◆ Exercise details ◆
Starting with the opening line of the material, restate every line word for word, and end on the line containing "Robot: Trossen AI".

◆ Given material ◆
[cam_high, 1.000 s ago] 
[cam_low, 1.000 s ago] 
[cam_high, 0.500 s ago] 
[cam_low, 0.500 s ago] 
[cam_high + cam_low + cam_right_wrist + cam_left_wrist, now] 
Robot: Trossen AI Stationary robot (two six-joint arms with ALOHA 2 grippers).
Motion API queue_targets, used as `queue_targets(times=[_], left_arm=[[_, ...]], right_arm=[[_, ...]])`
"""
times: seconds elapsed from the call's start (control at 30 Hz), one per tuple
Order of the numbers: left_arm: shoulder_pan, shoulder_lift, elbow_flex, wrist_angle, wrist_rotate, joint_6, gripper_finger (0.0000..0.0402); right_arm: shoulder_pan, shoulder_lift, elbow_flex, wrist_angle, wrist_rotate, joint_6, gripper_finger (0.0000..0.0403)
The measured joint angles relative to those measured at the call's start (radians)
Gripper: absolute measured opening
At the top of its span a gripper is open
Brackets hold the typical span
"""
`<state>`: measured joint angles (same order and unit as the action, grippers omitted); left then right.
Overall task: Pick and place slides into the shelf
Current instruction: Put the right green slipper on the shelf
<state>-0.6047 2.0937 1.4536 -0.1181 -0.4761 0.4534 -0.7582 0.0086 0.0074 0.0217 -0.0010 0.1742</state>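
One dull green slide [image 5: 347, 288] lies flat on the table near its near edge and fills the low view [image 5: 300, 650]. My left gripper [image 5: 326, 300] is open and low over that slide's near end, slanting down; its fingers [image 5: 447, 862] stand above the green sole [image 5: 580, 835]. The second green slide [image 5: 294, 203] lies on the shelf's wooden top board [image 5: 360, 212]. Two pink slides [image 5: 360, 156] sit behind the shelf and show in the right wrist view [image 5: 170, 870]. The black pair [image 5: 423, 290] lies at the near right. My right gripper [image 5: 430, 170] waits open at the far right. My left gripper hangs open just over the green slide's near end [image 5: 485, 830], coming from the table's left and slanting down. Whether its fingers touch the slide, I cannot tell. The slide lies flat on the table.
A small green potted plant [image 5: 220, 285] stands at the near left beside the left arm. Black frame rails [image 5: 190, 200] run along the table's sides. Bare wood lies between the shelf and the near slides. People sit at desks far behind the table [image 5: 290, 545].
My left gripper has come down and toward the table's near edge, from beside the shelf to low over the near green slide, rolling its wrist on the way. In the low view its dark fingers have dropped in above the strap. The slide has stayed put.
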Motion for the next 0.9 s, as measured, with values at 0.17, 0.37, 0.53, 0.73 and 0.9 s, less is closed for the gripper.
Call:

◆ Your response ◆
[cam_high, 1.000 s ago] 
[cam_low, 1.000 s ago] 
[cam_high, 0.500 s ago] 
[cam_low, 0.500 s ago] 
[cam_high + cam_low + cam_right_wrist + cam_left_wrist, now] 
Robot: Trossen AI Stationary robot (two six-joint arms with ALOHA 2 grippers).

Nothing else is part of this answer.